Return all lines in the data where the string "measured" can be found.

─── DATA SHOWN

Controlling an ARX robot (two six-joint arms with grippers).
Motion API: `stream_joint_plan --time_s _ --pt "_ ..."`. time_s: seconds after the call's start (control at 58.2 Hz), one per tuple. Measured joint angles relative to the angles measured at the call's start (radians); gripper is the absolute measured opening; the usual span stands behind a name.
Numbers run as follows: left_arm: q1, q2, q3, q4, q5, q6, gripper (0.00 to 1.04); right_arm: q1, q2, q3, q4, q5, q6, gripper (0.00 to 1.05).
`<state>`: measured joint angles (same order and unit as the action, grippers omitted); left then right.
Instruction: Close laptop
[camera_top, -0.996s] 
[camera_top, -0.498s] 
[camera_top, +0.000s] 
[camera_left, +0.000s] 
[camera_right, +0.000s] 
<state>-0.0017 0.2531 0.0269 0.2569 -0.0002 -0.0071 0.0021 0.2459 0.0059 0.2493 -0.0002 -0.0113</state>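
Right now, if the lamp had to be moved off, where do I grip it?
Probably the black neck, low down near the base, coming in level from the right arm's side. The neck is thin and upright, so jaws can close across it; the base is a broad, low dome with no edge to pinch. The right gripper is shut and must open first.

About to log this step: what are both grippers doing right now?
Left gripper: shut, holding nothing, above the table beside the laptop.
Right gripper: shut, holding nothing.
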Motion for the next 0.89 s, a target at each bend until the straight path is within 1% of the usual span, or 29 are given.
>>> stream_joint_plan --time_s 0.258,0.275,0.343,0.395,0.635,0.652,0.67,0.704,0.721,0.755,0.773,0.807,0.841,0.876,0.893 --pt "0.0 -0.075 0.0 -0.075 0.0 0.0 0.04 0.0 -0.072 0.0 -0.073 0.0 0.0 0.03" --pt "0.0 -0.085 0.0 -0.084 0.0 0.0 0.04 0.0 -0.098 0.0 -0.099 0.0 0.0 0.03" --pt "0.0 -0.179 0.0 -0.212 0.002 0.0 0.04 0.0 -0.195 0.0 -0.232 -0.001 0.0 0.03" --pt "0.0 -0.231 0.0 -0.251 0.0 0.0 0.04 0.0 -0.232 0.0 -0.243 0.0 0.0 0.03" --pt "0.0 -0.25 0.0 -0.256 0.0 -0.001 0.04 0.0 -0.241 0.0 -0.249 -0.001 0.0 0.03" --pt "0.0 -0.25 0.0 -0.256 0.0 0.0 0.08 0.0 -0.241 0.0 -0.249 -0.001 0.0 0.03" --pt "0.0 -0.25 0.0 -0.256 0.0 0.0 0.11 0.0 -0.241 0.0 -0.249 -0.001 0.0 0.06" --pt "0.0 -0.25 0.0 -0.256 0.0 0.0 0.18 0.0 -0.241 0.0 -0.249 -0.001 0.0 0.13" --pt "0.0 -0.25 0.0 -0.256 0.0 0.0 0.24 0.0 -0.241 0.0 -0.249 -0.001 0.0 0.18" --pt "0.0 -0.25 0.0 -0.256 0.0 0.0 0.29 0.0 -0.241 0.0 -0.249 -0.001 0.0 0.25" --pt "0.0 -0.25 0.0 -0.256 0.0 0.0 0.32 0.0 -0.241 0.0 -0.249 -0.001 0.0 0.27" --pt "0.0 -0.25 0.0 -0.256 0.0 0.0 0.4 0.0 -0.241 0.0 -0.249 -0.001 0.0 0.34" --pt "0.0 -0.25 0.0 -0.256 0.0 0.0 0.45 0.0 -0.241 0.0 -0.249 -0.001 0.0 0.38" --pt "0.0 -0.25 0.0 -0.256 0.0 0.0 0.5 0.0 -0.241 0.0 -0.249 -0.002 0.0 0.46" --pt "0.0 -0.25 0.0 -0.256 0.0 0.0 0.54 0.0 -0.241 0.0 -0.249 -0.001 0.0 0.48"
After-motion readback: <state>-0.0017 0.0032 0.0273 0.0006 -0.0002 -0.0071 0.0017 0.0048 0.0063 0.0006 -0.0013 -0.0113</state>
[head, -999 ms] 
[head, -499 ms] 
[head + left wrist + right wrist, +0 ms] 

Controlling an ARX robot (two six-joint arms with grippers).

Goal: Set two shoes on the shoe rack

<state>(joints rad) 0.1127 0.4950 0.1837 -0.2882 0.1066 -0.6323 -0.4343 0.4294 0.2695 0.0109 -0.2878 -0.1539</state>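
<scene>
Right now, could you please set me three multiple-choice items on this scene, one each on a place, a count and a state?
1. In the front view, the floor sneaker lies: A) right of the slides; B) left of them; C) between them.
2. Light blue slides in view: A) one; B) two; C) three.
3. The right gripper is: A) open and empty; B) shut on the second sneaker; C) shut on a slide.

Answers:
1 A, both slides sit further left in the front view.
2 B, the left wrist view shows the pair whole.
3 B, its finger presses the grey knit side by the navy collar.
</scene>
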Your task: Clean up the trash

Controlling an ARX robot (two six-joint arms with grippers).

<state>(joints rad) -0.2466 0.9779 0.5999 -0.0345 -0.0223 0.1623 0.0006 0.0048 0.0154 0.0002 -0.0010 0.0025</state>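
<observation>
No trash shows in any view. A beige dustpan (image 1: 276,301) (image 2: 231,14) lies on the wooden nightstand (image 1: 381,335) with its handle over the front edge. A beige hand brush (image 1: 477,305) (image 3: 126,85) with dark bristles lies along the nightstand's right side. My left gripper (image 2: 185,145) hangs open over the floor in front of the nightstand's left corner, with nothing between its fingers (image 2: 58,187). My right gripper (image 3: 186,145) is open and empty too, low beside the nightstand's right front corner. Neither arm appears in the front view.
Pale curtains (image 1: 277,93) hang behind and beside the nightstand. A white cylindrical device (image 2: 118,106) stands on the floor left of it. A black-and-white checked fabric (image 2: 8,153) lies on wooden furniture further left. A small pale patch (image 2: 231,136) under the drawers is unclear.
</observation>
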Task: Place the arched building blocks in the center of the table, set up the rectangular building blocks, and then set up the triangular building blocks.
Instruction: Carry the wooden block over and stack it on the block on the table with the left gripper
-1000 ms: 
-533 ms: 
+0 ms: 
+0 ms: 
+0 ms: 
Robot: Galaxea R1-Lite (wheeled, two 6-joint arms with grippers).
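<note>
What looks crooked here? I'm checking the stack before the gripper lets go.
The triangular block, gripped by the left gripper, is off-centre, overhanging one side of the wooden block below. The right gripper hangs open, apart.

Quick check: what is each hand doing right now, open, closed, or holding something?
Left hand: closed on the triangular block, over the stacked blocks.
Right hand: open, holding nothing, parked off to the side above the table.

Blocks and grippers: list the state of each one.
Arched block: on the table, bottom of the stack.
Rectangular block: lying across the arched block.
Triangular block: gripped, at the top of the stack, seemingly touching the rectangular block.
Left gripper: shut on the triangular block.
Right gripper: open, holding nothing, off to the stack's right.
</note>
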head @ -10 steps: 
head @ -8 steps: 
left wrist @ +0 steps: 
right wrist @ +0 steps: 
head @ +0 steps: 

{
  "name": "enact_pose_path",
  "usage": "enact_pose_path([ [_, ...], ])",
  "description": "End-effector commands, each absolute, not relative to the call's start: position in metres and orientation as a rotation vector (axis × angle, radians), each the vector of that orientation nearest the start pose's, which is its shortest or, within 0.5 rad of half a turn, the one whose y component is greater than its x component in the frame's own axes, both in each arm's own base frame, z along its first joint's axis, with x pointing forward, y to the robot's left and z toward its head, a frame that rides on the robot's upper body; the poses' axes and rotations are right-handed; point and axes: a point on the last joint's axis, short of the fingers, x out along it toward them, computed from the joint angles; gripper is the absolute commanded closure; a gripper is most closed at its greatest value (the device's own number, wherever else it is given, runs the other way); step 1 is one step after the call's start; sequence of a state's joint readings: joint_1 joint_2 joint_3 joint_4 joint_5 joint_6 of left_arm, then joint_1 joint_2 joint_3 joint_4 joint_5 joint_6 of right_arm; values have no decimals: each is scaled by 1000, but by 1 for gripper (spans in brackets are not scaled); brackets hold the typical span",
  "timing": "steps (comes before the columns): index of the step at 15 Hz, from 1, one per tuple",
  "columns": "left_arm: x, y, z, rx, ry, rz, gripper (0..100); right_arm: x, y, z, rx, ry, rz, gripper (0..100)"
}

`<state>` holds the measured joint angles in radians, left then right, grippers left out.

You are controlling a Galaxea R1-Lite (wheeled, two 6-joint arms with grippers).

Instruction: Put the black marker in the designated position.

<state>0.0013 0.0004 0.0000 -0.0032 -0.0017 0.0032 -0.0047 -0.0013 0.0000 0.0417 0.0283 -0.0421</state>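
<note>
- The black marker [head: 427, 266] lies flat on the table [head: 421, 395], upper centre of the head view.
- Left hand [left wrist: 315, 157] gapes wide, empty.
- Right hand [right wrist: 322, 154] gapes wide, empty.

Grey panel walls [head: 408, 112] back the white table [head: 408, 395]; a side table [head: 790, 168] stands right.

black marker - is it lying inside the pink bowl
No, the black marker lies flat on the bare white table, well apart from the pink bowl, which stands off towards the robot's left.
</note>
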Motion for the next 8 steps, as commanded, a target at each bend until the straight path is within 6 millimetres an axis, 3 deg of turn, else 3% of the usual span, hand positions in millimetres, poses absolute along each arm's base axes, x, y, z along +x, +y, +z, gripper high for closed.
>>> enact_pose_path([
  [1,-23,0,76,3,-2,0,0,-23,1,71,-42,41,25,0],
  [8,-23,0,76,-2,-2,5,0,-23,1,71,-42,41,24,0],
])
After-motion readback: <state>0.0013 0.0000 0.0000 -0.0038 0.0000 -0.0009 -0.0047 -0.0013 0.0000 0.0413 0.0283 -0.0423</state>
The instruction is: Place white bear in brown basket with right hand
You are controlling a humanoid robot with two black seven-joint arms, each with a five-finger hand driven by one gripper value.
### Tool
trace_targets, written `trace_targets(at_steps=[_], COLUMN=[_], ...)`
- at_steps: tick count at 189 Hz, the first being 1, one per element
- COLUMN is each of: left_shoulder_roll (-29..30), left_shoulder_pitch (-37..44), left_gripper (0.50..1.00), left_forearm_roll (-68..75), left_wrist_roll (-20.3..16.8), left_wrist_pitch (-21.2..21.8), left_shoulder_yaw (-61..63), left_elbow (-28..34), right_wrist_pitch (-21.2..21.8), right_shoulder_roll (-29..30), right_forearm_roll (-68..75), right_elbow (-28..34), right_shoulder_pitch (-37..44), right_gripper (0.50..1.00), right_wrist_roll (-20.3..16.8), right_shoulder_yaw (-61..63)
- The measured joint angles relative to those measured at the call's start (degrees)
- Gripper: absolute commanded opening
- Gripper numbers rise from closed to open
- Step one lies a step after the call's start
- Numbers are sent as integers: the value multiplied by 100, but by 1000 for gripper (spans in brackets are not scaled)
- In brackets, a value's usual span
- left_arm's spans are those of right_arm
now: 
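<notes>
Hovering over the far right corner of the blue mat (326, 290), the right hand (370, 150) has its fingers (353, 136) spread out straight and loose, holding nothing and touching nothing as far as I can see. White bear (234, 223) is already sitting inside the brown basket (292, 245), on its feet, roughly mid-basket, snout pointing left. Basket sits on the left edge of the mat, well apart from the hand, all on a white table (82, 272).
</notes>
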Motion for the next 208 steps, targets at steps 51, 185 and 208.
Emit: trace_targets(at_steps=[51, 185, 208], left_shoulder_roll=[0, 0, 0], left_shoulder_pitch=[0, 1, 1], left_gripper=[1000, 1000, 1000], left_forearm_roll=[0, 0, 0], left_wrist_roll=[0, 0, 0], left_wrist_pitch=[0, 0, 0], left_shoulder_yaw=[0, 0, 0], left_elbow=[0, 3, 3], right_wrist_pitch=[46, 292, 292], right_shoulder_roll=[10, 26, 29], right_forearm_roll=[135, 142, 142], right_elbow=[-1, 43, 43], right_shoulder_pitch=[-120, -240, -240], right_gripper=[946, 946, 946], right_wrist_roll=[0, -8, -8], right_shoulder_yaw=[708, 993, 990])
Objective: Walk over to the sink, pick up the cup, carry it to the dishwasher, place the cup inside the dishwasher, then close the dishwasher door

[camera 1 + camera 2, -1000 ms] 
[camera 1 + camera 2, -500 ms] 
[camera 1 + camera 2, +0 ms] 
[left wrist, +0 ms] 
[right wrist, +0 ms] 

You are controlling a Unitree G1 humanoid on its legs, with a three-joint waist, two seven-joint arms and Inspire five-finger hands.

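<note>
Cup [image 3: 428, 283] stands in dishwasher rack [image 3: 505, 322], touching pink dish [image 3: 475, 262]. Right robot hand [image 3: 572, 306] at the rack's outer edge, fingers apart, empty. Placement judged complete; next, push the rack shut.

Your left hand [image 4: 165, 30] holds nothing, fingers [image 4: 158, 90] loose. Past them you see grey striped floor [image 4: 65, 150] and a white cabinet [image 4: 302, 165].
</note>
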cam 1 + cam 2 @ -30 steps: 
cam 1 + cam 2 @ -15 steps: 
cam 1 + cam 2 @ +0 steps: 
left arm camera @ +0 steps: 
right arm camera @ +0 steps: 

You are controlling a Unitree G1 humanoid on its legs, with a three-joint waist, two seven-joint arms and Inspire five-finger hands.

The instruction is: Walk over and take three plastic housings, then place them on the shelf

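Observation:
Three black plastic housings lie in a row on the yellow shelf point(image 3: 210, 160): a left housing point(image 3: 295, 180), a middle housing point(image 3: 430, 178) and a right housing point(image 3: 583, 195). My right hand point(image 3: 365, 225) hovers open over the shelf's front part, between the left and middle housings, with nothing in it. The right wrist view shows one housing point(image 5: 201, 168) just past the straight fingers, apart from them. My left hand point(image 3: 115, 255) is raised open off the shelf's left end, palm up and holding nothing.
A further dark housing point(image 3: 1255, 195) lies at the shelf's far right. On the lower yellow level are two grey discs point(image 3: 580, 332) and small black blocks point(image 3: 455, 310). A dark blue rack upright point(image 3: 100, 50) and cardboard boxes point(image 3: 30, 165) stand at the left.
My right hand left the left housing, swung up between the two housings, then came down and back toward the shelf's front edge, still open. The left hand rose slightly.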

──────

## [EXERCISE RESPONSE]
Motion API: `stream_joint_plan --time_s _ --pt "_ ..."`. time_s: seconds after the call's start (control at 58.2 Hz), one per tuple. Measured joint angles relative to the angles measured at the call's start (radians); gripper is the absolute measured opening; the usual span stands behind a name.
`<state>`: measured joint angles (same order and unit as the action, grippers omitted); left then right.
`<state>` holds the measured joint angles in radians, left then right, grippers left out.
- The measured joint angles relative to those measured at the call's start (degrees)

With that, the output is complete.